■ What to do
In the listing that follows, the lines starting at the one containing "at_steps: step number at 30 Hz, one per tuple" and ending at the one containing "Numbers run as" are to be returned exactly, both boundary lines included, and no others.

■ Supplied material
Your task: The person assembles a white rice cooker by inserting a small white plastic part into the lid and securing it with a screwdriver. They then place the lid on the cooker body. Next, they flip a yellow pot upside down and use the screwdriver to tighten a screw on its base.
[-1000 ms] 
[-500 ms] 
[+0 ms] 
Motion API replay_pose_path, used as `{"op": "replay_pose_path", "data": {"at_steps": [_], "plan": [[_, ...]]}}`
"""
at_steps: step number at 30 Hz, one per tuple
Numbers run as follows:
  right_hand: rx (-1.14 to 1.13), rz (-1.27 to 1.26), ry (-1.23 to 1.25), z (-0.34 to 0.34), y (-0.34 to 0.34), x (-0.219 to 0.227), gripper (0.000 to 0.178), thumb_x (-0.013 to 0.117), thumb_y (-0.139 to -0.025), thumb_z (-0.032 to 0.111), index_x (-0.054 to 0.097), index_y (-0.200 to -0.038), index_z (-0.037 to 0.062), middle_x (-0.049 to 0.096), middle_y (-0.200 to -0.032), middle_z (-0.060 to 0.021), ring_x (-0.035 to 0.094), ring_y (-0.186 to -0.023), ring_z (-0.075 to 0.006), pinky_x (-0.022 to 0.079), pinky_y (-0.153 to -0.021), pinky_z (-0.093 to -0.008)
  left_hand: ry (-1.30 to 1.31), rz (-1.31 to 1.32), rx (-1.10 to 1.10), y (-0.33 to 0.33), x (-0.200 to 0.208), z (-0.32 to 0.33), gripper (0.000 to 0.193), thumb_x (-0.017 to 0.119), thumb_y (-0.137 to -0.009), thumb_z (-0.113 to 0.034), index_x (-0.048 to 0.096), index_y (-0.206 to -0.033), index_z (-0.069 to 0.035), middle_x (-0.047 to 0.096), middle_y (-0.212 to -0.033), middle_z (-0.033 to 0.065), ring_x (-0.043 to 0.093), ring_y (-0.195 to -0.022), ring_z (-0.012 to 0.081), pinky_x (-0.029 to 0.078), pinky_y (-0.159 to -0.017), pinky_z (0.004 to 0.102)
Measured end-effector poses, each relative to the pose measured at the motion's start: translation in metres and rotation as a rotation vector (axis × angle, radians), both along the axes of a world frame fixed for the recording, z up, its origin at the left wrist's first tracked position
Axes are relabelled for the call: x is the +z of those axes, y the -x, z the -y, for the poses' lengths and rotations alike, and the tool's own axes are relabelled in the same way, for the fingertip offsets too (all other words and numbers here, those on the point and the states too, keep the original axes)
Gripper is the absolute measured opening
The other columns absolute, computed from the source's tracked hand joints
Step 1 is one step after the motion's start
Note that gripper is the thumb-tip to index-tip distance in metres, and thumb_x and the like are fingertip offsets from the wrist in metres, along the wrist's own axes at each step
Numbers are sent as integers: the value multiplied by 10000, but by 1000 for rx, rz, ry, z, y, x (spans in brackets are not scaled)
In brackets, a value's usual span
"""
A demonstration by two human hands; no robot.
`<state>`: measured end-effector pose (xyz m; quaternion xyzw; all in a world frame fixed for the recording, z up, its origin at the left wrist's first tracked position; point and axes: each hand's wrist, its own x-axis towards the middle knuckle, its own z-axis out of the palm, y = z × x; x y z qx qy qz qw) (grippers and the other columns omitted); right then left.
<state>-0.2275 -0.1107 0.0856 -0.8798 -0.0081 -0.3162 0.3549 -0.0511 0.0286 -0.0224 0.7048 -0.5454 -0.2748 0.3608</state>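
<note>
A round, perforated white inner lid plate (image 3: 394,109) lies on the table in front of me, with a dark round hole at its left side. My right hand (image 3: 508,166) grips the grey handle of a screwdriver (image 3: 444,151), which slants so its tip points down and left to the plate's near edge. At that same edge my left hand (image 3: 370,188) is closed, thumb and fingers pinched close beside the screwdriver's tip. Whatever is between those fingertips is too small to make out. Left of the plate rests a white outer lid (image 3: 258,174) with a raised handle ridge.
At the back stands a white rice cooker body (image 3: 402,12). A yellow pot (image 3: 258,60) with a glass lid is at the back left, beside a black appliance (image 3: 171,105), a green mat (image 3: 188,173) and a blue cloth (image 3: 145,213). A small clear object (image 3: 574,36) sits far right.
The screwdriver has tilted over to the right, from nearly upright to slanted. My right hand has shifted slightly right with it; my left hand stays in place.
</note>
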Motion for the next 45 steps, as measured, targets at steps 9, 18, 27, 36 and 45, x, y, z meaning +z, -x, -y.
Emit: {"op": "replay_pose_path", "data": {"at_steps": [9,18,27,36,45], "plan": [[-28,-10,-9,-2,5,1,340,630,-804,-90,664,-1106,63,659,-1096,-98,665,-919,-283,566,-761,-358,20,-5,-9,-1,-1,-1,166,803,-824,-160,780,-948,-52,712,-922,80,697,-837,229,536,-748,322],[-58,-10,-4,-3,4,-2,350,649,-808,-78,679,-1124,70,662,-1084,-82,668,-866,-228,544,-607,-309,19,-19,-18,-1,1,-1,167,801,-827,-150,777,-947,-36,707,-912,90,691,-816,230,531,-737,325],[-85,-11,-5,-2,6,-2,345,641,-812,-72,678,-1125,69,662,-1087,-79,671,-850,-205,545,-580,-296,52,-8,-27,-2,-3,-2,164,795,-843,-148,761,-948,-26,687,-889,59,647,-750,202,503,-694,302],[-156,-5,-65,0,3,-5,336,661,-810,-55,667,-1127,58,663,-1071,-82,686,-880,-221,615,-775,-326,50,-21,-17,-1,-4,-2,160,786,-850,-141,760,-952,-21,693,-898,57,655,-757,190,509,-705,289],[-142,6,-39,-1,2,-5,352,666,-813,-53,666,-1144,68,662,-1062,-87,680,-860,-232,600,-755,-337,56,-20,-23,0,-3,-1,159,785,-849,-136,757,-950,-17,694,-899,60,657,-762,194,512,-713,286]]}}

■ Written solution
at_steps: step number at 30 Hz, one per tuple
Numbers run as follows:

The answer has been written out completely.